Some of these you may already have developed through your own parenting, or more generally through your life experiences.
However, how you deploy those skills may be slightly different in your role as grandparent.
For example, our page on Emotional Intelligence for Grandparents explains that family relationships are full of emotion. New parents are likely to be tired and stressed, which makes emotional management harder. Having children also tends to surface family issues that may have been suppressed for many years. Grandparents are a step further away from the immediate challenges of parenting, and may therefore be better placed to help with the family’s emotional regulation.
Other skill areas may be new to you, or you may need to update your skills.
Our page on Practical Skills for Grandparents provides some examples of areas where grandparents may need to update their skills or knowledge to reflect modern parenting practice. Grandparents may stress that ‘children don’t change’, but best practice on sleep, weaning and other important issues can and does get updated.
This page also contains important information about safety issues such as food allergies and car seats, to ensure that you are fully informed about how to keep your grandchildren safe and well.
Grandparenting Under Special Circumstances
Despite Tolstoy’s famous words (see box), even happy families can face very different circumstances and challenges.
“All happy families are alike; each unhappy family is unhappy in its own way.”
Leo Tolstoy, Anna Karenina
Some of those circumstances may be especially difficult for grandparents to manage.
For example, the days of being surrounded by extended family are long gone for many of us. The reality is that the need to get a job, and the economic realities of life, mean that many of us have moved far away from our parents. Grandparents can live considerable distances away from their grandchildren—sometimes even in other countries. Our page on Long-Distance Grandparenting provides some advice for those in that situation.
Similarly, modern family life is such that many families are now ‘blended’, bringing together children from previous relationships into a new family situation.
With around a third of first marriages now ending in divorce, this situation is increasingly common.

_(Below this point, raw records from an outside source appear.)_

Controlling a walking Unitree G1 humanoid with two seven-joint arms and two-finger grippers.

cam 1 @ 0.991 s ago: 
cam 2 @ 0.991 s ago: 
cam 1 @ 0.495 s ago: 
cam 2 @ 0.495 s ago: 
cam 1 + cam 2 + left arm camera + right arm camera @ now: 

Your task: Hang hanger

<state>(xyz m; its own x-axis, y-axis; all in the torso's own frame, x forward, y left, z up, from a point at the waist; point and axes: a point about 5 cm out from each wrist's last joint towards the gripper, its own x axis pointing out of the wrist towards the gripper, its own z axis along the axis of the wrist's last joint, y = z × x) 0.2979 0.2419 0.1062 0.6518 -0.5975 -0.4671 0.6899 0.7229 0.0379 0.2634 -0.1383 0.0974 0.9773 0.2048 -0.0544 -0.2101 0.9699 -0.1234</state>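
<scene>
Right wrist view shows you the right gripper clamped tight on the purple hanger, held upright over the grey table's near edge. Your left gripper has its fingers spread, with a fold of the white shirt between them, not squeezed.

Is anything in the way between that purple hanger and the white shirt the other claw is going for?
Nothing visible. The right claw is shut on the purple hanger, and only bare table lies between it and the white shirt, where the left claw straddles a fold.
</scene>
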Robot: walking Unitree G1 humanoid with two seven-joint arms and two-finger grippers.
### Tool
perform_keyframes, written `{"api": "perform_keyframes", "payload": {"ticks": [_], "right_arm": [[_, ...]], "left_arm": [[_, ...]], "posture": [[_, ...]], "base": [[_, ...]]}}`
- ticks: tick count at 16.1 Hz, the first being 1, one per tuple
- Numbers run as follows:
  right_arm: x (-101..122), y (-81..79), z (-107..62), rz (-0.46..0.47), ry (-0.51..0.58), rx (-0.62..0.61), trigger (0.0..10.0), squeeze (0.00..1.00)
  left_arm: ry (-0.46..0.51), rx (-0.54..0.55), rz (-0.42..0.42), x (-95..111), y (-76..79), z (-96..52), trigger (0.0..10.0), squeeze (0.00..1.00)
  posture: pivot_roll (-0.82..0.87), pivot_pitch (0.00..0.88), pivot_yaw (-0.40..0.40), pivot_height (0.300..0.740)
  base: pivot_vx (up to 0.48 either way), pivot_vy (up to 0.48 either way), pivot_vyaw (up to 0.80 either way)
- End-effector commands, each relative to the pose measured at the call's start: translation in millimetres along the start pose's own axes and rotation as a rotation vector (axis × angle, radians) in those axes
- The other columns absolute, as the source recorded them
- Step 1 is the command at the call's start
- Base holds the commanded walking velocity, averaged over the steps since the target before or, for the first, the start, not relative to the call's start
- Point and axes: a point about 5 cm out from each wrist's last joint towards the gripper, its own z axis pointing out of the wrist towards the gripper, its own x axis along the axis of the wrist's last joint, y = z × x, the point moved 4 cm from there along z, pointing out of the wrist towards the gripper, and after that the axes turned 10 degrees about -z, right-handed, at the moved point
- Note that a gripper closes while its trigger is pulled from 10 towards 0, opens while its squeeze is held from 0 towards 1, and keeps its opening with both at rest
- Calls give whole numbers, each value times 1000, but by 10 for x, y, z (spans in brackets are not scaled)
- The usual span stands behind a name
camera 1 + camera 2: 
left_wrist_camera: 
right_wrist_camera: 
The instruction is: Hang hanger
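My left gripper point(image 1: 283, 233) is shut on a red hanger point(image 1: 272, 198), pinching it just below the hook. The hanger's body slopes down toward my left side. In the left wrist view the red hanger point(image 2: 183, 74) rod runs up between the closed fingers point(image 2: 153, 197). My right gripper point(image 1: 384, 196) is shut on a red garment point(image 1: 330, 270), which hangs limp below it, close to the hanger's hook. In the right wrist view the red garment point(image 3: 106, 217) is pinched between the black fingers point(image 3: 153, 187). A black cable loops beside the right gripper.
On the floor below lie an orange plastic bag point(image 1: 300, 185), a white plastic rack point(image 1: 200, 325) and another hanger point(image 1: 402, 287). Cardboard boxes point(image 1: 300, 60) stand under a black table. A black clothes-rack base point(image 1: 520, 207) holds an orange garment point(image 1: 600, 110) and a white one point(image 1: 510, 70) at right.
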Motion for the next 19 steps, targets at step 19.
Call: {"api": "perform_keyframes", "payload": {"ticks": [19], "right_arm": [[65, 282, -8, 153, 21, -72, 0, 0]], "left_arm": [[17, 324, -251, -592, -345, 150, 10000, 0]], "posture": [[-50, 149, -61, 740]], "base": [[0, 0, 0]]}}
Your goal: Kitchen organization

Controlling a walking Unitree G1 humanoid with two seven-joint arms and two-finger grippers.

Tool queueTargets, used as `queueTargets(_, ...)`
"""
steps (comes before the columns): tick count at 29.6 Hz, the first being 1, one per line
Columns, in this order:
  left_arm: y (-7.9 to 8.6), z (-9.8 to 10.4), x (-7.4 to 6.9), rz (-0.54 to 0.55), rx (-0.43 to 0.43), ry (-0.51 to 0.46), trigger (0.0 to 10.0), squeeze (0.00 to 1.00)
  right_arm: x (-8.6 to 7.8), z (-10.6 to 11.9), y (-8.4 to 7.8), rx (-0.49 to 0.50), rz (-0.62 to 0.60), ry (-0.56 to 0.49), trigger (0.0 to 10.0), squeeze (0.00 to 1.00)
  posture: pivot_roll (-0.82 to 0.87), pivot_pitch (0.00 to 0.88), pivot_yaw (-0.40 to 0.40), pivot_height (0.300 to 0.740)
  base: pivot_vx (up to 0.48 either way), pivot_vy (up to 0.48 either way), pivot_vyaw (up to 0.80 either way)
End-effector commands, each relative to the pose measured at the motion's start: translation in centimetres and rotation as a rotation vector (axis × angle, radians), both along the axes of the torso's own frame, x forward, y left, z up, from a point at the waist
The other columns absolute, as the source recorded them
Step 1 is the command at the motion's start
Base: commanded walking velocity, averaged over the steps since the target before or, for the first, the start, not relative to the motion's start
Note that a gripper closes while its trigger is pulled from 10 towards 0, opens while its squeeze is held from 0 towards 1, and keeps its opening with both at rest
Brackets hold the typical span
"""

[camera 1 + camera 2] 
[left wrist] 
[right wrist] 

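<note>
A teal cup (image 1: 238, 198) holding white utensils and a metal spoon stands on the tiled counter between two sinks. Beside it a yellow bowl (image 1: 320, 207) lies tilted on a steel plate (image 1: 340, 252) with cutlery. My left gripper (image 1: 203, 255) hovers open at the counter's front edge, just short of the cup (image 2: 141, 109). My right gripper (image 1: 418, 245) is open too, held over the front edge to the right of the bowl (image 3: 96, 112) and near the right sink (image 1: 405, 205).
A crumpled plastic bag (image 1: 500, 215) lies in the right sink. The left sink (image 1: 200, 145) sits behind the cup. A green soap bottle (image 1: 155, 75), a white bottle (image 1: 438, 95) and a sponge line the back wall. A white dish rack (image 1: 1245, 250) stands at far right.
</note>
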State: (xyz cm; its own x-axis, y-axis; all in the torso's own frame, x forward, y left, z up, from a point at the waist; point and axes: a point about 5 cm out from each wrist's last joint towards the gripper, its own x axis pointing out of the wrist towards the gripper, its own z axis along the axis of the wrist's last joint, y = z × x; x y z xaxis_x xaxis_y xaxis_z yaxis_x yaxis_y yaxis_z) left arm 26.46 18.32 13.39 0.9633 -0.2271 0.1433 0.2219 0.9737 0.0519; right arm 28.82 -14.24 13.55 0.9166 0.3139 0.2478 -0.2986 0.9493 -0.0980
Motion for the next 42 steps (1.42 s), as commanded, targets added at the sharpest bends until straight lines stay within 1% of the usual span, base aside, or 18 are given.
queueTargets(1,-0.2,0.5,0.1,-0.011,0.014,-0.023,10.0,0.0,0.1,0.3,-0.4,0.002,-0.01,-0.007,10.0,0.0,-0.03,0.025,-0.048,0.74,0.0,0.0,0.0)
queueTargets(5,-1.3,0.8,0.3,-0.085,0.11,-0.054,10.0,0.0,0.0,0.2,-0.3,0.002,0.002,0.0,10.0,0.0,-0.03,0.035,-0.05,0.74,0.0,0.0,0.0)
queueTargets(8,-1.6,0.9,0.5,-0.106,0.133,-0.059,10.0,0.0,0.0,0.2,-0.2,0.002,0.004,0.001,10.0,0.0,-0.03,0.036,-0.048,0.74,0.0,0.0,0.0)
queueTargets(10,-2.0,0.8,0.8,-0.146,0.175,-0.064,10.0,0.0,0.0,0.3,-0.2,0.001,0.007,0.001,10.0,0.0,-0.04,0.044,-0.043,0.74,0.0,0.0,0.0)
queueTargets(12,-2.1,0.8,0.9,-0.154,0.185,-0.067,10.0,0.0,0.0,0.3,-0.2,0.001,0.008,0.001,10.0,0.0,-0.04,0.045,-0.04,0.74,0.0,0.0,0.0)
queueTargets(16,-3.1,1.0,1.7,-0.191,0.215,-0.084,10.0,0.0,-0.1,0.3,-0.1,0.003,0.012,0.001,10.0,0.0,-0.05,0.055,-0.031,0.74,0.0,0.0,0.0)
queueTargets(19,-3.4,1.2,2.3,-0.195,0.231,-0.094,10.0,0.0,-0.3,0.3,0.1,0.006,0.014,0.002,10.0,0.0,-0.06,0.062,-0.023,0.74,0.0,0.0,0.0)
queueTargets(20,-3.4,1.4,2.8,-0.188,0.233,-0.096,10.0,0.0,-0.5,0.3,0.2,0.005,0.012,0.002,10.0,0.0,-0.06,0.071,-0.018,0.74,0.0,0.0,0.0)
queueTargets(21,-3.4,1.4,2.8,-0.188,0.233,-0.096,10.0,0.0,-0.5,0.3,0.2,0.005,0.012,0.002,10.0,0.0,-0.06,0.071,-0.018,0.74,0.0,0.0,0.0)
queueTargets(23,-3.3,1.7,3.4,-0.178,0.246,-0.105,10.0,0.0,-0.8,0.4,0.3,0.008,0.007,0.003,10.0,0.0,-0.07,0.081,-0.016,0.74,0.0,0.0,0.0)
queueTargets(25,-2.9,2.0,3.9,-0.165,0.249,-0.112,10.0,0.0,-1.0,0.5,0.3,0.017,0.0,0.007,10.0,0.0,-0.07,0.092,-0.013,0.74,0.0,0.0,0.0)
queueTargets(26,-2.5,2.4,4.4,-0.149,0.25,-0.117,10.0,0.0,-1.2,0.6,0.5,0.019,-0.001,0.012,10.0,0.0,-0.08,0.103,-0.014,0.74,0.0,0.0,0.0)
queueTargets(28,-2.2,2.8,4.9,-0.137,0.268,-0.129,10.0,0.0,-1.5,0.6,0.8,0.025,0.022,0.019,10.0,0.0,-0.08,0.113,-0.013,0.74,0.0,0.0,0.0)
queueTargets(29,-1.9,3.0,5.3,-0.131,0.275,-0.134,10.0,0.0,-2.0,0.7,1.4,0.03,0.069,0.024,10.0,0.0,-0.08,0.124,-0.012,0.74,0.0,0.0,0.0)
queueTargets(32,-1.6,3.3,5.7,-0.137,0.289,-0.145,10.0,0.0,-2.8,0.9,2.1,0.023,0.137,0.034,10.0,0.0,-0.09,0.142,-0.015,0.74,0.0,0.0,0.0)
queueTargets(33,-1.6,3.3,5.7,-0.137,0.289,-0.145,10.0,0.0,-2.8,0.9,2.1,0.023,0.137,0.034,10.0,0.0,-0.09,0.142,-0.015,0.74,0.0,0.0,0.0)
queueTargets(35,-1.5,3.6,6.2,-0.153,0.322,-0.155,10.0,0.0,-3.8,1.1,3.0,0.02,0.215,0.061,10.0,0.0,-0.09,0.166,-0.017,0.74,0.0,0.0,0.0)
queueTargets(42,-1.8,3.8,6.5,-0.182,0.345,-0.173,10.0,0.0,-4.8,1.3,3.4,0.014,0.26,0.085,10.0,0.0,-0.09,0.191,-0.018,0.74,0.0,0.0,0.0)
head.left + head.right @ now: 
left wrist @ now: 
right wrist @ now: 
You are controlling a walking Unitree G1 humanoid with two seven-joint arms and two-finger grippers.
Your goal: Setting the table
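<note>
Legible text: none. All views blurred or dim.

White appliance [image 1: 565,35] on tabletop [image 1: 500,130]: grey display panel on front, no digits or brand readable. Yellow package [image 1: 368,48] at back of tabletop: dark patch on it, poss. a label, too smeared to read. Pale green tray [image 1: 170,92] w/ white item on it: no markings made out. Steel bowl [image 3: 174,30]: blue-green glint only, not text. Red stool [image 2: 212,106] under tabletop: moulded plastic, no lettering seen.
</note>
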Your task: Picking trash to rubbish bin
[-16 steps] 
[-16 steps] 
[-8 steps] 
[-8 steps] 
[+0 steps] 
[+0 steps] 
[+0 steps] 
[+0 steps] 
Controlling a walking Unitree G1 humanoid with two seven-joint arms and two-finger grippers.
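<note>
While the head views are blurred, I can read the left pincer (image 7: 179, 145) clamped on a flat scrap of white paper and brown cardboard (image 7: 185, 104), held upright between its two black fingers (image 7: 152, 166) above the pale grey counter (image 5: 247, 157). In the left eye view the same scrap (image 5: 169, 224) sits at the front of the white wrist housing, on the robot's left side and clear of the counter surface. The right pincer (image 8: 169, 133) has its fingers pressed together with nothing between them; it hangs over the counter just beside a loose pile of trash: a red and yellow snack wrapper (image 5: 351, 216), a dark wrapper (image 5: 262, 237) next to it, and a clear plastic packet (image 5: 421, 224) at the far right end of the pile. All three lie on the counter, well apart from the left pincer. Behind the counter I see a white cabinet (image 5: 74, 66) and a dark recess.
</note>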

It may also give rise to difficult family dynamics, with far more relationships involved, and established family positions being threatened.
Our page on Dealing with Family Conflict provides some advice for grandparents whose children and grandchildren are in this position.
Our page on Building Relationships with Your Grandchildren also contains some advice on blended families, and how grandparents might wish to approach the idea of step-grandchildren.
Grandparents and Childcare
Grandparents are now an important source of care for their grandchildren.
Around one-fifth of grandparents now provide at least 25 hours of childcare each week for their grandchildren—or around three working days. The role of grandparents is so important that it is even recognised by the UK’s tax system and legal structure for childcare provision.
Our page on Providing Care for Grandchildren explains more about some of the considerations of grandparents providing childcare. It also explains some of the problems that may arise, including financial issues, and clashes about parenting choices.
There is also an issue that may arise when grandparents take on too much, called grandparent burnout. This is similar to the concept of burnout at work, and happens when grandparents are unable to cope with the demands placed on them.
Our page on Avoiding Grandparent Burnout explains more about this, and how to avoid the problem.
A Final Thought
The relationship between grandparents and grandchildren is extremely special.
It can be a source of great pleasure to both, and even be good for everyone’s health. However, being a good grandparent takes time and care. We hope this section of Skills You Need will give you all the information you require in this new and exciting chapter of your life.